Monday, January 25, 2010

SCOTUS Trusts the Magic of the Market

During the oral arguments in Citizen United v. Federal Election Commission, the United States Solicitor General defended limitations on corporate participation in election campaigns on the grounds that the corporate insiders who control the decision might be acting contrary to shareholder’s interests.
[Chief Justice] Roberts sharply challenged this line of argument. "Isn't it extraordinarily paternalistic," he asked, "for the government to take the position that shareholders are too stupid to keep track of what their corporations are doing and can't sell their shares or object in the corporate context if they don't like it? ... 'We the government have to protect you naive shareholders.' "

Two thoughts:

First, where the hell has Roberts been these last two years? AIG, Bear Stearns, and Lehman Brothers all went down the tubes because corporate insiders took risks that were in their interests, but not the shareholders. The financial system almost went down the tubes because Alan Greenspan believed that the magic of the market would keep those insiders on the straight an narrow. Is there anything more naïve than Roberts’ blind faith in the efficiency market hypothesis?
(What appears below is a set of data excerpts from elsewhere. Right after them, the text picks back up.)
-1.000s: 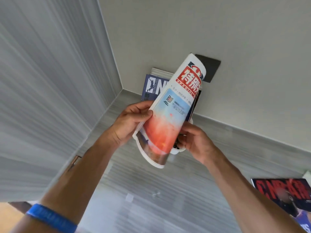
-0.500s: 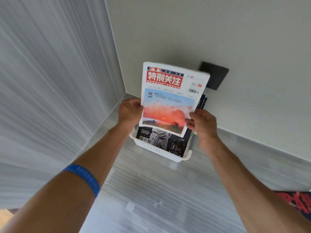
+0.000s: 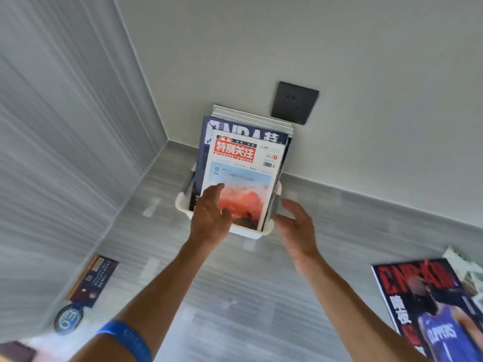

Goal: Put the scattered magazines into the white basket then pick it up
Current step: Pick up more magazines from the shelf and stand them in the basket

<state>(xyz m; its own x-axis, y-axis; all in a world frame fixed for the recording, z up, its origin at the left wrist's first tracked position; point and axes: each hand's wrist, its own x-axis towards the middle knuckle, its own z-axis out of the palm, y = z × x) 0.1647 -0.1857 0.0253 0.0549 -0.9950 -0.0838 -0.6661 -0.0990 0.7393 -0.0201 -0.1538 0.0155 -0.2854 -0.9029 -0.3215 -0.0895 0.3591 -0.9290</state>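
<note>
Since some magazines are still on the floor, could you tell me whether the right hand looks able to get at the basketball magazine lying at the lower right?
Probably yes. The right hand is open and holds nothing, and bare floor lies between it and the basketball magazine, which lies face up with nothing on it.

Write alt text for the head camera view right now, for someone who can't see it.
Two open hands, left hand and right hand, hover at a white basket of upright magazines in a floor corner, frontmost a red-titled magazine. A basketball magazine lies on the floor at right.
</note>
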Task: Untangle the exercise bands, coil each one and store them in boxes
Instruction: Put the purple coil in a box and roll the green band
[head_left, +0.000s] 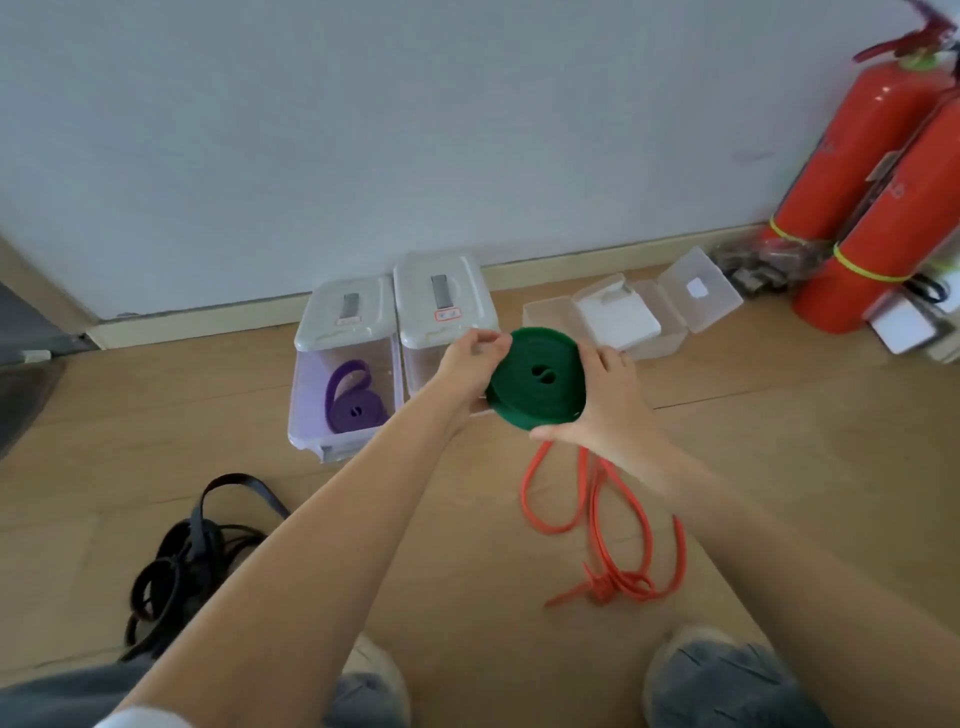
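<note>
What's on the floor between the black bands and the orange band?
In the head view, only bare wooden floor, crossed by the person's left forearm, separates the black bands from the orange band.

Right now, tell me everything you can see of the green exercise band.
The green band is a flat, matte, rubbery-looking strap wound into a tight round coil with a small S-shaped gap at its centre. It is held in the air, tilted so its flat face points toward the camera, in front of the clear boxes by the wall. The left hand pinches its upper left edge with curled fingers; the right hand cups its right and lower rim, thumb beneath. Nothing else touches it.
</note>
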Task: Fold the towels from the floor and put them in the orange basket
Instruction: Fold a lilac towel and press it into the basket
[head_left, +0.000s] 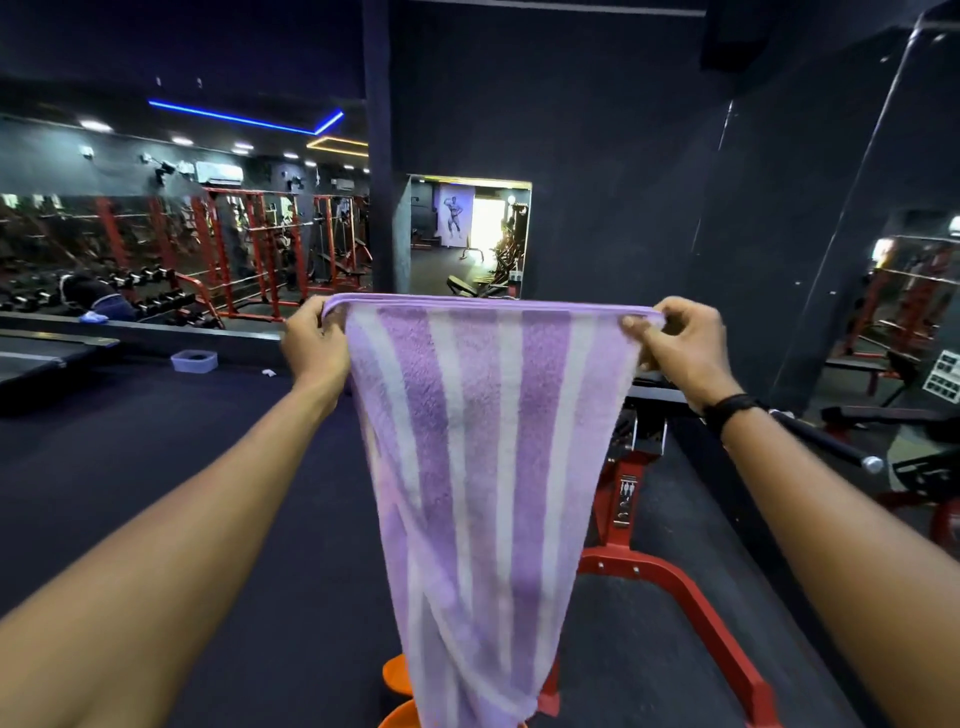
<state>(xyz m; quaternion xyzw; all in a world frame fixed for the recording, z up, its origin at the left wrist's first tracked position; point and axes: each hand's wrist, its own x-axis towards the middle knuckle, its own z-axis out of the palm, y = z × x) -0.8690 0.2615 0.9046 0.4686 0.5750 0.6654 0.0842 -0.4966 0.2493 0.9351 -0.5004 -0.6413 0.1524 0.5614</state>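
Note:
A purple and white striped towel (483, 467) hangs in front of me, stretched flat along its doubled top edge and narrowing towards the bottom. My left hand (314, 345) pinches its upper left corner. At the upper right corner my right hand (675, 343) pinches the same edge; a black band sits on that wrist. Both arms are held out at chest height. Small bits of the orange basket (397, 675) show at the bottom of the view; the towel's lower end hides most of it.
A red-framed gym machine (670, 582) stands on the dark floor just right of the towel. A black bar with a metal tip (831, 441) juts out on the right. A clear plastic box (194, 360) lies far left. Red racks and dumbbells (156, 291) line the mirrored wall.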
Second, isn’t it the legislative branch's job to decide how paternalistic to make the laws governing the relationship between corporations and shareholders? Isn’t this exactly the kind of judicial activism that the conservative justices were supposed to save us from.?

2 comments:

  1. "Isn’t this exactly the kind of judicial activism that the conservative justices were supposed to save us from?"

    It depends on whether you think this is a 1st Amendment issue. They obviously do.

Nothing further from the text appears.